From the tools we use to manage paperwork to the way we market listings online, technology has become an important part of selling a home. You can’t be a Realtor nowadays without having some sort of tech savviness. While technology makes our lives easier in many ways, it can also be cumbersome. One example is the standardization for online listing information.
Our multiple listing service is the hub for information on homes listed by Realtors. It’s where real estate agents go to find important information and documents for active and pending properties, as well as past sales. It also provides a feed that brokerages use to send listing information to third-party websites, including the giants (Trulia, Zillow, Realtor.com, etc.) and listing tools (virtual tours, text for info, etc.).
When the information is fed (syndicated), the third-party websites match it up to the fields they display, but not every website is built the same. So, not all information can be matched and that’s when key features get left-out. A few of these websites provide Realtors with the option to edit their listings, but even then, the Realtor may not get edit access for all of the information. They may only be given a checklist of options to choose from. In the website company’s defense, they do this to make sure the information they display remains accurate to what the brokerage, who they have a contract with, is sending them. It’s just not a foolproof system. If every Realtor association in every region used the exact same MLS software, this wouldn’t be an issue.
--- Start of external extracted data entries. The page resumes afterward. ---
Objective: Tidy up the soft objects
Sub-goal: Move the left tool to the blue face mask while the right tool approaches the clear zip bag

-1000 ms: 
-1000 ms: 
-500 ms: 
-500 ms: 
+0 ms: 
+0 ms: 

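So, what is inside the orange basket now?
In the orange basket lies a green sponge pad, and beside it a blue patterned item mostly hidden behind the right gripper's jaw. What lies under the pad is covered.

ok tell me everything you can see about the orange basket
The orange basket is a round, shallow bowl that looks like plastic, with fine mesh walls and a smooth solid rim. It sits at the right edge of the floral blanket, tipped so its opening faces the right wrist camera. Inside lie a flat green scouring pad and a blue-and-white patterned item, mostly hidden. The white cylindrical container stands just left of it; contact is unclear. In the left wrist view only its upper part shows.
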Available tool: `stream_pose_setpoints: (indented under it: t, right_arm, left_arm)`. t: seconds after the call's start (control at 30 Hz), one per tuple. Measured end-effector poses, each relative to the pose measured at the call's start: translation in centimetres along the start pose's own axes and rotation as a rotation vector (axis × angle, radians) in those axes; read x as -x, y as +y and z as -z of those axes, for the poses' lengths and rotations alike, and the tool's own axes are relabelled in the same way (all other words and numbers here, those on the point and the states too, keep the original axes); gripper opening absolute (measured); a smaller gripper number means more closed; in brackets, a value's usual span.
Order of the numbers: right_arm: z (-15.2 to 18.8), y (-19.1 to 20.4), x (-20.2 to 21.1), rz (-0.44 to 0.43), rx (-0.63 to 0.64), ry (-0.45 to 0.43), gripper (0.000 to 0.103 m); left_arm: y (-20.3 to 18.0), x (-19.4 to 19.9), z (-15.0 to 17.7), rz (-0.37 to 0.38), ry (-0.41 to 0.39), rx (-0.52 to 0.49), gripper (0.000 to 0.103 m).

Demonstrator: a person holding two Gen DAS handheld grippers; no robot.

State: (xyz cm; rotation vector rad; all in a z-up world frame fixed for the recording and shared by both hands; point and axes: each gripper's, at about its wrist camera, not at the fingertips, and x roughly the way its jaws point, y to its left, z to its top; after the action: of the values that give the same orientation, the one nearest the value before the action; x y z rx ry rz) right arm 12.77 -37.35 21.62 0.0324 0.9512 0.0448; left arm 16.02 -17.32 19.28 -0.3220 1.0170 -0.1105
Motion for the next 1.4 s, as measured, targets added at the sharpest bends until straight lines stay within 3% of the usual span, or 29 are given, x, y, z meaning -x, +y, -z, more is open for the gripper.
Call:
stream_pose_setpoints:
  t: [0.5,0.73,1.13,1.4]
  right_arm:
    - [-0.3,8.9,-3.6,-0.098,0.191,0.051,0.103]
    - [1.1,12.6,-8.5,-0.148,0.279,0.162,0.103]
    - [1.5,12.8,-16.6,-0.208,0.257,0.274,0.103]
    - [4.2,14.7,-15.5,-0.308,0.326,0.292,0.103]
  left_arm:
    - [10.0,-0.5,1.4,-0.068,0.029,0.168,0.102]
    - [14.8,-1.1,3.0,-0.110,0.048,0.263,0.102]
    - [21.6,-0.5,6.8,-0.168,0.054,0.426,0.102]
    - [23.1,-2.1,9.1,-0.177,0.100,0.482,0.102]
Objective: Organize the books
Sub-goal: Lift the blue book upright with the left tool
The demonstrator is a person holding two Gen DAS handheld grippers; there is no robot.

As an example of the limitations we face, we occasionally run into an issue where a room that is traditionally called one thing can’t be called that in the MLS or on one of the third-party websites. For example, a Keeping Room is traditionally a room located beside a kitchen. It’s a sitting room for keeping the cook company and was originally the room in Colonial homes where a family would gather to keep warm on extremely cold nights. “Keeping Room” is not an option on Zillow, so we go with the more modern term “Family Room”, which is an option.
Another limitation we face is character counts. To make sure a listing’s description is able to be displayed on multiple websites, we are limited to how many characters (letters, spaces, and punctuation) that we can include. When a house has a lot of great features, this can be incredibly frustrating. The description has the most flexibility of all the fields in the MLS, but requires a lot of thought. When considering which words to include, we have to consider the SEO side of marketing and try to predict the features that a buyer will be “googling” for, but we also want to point out other amenities that may not be as keyword-friendly. Sometimes we get a really great description together and then have to edit it, because the website has scanned it and determined that a word is not in compliance with Equal Housing Opportunity Laws. It’s probably more complicated than you would think to come up with a truly effective description.
One more issue we run into is a delay in updated information. Third party websites and tools don’t always import or receive the feed right away. They have so many feeds that if they were to constantly accept information, there’s a good chance their servers would crash. Tools we’ve used in the past have only imported once or twice a day, and they don’t tell you exactly when that will happen. So, price changes and feature updates can take 24-48 hours to show up on a third-party website depending on their schedule and when the changes are made.
In the early 2000’s, we could have gotten away without having our listings all over the web, but that’s not the case today. 90% of home buyers conduct their home searches online and third-party websites are usually where they start out, because they rank the highest in search engines. That’s why it’s so important that we do our best to include important information in the description, edit third-party sites when possible, and get creative when need be. However, it’s also the reason why Realtors remain an important part of the home selling process. They fill in the blanks that these websites can’t cover and need to have an understanding of the limitations faced with online marketing.